What is magma?
Magma
is a silicate melt produced by partial melting from mantle.
In the depths of the earth, the mantle is very hot, but it is applied high pressure. Thereby the
mantle is in solid state. If this hot mantle comes up near the surface of the earth, then the
pressure goes down and it would be partially melted. This is nothing but the magma. A volcano
is formed where magma is generated. As seen in figure 1.
(1) Oceanic ridge
- Here, the plate tears and the hot mantle comes up from the depths and
partially melts which erupts to form a submarine volcano and to become the oceanic crust.
(2) Island arc
- An example: the Japanese Archipelago. Mantle upwelling induced by
subduction of oceanic plate at a trench Andesite magma, dacite magma (which has high SiO2
contents and by slow solidification becomes granitic plutons which constitute the continental
crust.)
(3) Hot spot
- Examples: the Hawaii Islands, Iceland. Mantle gushes up through a tube
(pipe-like conduit) from a heat source located much deeper than the plate whose thickness is
about 100 km.
Mechanism of magma generation
The yellow line in the figure below shows the relation between the temperature and the
depth under the ground. (Since the pressure depends on the depth, we can consider it as the
relation between the temperature and the pressure.)
The temperature of the mantle is, in general, lower than its melting point. Hence
the mantle is solid usually.
If there is a hot mass of mantle (temporally denoted by X in the figure), the
specific gravity of the mass is slightly lighter than the surrounding part, and it gradually goes up
(shown by the pink arrow in the figure).
Because the mantle is of low heat-conductivity (not easy to conduct heat), the
mass of mantle hardly cools while it rises up (adiabatic rising). Continuing to rise up, it would
finally begin to melt due to decompression. This is nothing but the magma generation.

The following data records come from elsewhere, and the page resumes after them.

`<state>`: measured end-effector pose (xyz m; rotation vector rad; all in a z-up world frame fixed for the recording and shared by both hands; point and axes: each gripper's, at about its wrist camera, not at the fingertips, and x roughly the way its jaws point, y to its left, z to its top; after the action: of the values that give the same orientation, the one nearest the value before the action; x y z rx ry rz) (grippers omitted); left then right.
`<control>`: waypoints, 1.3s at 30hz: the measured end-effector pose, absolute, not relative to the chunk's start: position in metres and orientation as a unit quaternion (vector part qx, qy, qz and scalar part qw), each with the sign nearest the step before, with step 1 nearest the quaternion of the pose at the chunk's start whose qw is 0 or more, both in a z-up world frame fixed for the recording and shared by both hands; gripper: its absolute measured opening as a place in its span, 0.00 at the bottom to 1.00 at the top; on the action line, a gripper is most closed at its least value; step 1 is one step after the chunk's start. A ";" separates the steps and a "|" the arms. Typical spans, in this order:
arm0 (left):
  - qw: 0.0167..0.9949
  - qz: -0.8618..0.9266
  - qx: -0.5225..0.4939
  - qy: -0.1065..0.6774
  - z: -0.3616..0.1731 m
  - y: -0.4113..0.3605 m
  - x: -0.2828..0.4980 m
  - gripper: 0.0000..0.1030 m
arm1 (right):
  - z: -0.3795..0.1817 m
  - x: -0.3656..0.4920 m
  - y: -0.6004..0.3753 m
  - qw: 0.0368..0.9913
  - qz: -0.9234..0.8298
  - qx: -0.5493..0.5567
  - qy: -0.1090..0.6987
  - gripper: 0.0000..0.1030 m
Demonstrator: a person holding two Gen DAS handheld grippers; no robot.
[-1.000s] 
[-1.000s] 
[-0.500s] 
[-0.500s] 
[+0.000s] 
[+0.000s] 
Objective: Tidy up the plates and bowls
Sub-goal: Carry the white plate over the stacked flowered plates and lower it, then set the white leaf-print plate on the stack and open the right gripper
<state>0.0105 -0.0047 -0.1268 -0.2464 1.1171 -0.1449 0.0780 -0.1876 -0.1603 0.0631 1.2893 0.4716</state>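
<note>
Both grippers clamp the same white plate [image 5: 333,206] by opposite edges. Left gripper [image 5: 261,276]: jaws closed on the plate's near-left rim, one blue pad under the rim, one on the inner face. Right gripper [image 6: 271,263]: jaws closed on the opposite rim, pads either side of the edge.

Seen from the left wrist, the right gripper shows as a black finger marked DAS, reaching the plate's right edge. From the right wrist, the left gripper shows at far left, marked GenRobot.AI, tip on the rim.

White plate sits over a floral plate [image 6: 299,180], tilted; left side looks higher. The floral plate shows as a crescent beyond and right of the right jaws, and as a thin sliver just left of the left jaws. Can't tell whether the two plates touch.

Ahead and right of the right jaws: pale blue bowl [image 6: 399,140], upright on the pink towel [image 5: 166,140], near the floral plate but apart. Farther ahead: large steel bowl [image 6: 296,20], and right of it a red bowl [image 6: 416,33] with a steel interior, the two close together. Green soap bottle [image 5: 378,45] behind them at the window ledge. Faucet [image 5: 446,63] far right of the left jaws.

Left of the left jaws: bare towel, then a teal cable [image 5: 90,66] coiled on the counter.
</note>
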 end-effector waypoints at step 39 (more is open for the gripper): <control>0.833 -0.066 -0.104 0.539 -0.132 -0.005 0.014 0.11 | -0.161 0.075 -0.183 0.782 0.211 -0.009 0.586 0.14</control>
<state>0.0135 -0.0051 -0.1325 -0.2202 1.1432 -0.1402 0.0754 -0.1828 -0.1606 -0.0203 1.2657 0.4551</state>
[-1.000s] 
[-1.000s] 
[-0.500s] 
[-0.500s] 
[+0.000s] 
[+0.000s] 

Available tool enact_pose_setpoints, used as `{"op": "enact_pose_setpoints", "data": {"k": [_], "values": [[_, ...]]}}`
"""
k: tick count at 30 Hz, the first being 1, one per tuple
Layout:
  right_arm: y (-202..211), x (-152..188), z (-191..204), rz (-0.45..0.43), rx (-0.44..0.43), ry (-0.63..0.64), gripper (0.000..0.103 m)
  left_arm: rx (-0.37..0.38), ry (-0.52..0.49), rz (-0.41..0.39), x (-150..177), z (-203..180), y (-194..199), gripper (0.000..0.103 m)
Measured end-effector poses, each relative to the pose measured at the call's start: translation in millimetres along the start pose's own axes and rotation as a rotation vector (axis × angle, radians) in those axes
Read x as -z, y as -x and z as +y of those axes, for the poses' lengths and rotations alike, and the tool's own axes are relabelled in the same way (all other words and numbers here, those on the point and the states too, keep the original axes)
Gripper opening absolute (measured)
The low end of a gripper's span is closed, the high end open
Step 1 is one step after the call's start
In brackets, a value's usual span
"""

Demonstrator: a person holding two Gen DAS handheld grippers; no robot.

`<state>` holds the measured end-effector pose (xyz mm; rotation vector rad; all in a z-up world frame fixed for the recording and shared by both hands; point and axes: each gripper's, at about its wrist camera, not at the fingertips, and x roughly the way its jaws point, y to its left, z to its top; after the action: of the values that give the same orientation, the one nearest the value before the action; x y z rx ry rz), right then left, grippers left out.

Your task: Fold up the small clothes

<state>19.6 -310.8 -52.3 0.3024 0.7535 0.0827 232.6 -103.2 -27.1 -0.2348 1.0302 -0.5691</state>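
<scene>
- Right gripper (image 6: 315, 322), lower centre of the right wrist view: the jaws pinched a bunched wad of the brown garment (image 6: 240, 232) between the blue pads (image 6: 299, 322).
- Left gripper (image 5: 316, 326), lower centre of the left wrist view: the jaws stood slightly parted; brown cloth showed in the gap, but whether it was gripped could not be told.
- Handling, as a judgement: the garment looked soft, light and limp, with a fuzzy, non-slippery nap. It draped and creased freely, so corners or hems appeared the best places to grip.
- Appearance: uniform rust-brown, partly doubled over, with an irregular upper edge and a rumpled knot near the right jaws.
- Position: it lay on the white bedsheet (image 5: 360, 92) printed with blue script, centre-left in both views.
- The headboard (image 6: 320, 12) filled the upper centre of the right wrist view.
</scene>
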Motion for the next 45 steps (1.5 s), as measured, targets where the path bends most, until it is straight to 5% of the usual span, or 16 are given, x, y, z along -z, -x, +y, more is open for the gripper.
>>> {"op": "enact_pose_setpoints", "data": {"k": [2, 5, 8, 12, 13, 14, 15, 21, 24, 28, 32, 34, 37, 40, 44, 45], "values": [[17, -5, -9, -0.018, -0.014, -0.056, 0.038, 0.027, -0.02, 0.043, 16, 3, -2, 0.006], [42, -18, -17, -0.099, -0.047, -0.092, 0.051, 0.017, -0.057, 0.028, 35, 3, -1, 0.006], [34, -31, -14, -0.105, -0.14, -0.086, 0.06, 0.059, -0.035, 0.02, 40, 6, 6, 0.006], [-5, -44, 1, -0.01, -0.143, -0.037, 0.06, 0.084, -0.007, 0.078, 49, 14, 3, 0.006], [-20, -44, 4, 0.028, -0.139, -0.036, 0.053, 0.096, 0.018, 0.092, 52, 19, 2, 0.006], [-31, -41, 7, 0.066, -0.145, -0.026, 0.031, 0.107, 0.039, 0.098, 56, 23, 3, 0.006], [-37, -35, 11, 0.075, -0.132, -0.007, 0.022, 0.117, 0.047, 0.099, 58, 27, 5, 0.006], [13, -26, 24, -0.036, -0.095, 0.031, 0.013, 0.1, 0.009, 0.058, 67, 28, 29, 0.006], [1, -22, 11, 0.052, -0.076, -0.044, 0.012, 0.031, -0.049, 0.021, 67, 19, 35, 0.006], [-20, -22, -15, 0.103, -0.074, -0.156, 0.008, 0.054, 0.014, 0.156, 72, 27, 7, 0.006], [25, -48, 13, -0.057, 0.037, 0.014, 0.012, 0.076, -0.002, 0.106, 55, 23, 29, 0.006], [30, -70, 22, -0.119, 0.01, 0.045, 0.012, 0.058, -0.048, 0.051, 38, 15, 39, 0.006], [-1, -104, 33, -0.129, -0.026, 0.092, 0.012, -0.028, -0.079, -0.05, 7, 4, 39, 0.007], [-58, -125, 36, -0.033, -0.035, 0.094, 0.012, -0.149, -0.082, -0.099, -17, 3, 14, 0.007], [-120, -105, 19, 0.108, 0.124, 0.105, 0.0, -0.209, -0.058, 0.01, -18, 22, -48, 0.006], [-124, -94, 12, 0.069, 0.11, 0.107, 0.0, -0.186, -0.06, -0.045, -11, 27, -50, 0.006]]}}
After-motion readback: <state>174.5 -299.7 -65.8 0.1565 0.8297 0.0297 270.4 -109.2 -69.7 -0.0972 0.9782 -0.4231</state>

Continuing to melt, the volume of magma increases, and then the magma is separated from the
mantle. Because the magma is light, it continues to go up. Finally it reaches the boundary
between the mantle and the crust, and piles up there. This is just the magma chamber.
The magma made thus is basaltic magma of which composition is the same as that of the
submarine crust or the lava flows on the Hawaii Islands.
Structure Of Magma Chamber And Its Mechanism
Let's explain the mechanism of magma chamber by taking the case of Mt. Sakurajima for
example. The underground structure of a volcano consists of upper magma chamber, lower
magma chamber and cumulate plug in between. The upper magma chamber is located in the
crust and the lower one around the boundary of the crust and the mantle. In the upper magma
chamber, crystallization of magma advances and the heavy crystals are deposited (cumulated) on
the floor. The deposits constitute the plug. The remaining is light dacite magma. When the
basaltic magma is newly supplied into the lower chamber by the rising of the mantle from the
depths (Fig. 1), the cumulate plug starts to sink down because it is heavy (Fig. 2). Hence, the
primary basaltic magma in the lower chamber moves up through openings (cracks) to the upper
chamber, and mixes with the dacite magma remained in the upper chamber to make a mixture,
andecite magma. This migration of magma from the lower to upper chambers continues until the
plug touches the bottom of the lower chamber. During this period, there occur several times of
large-scale volcanic eruptions, in which the extruded lava is accordingly dacite or andecite. After
the plug touches the floor of the lower magma chamber, a part of the plug is eroded and
removed away by the mantle flow (Fig. 3). On the other hand, crystallization proceeds in the
upper chamber, and heavy crystalline matter is deposited on the plug. And then new magma is
supplied into the lower magma chamber. Thus the above-mentioned process is repeated. In the
case of Mt. Sakurajima, it seems probable that this process would be repeated every 600 years.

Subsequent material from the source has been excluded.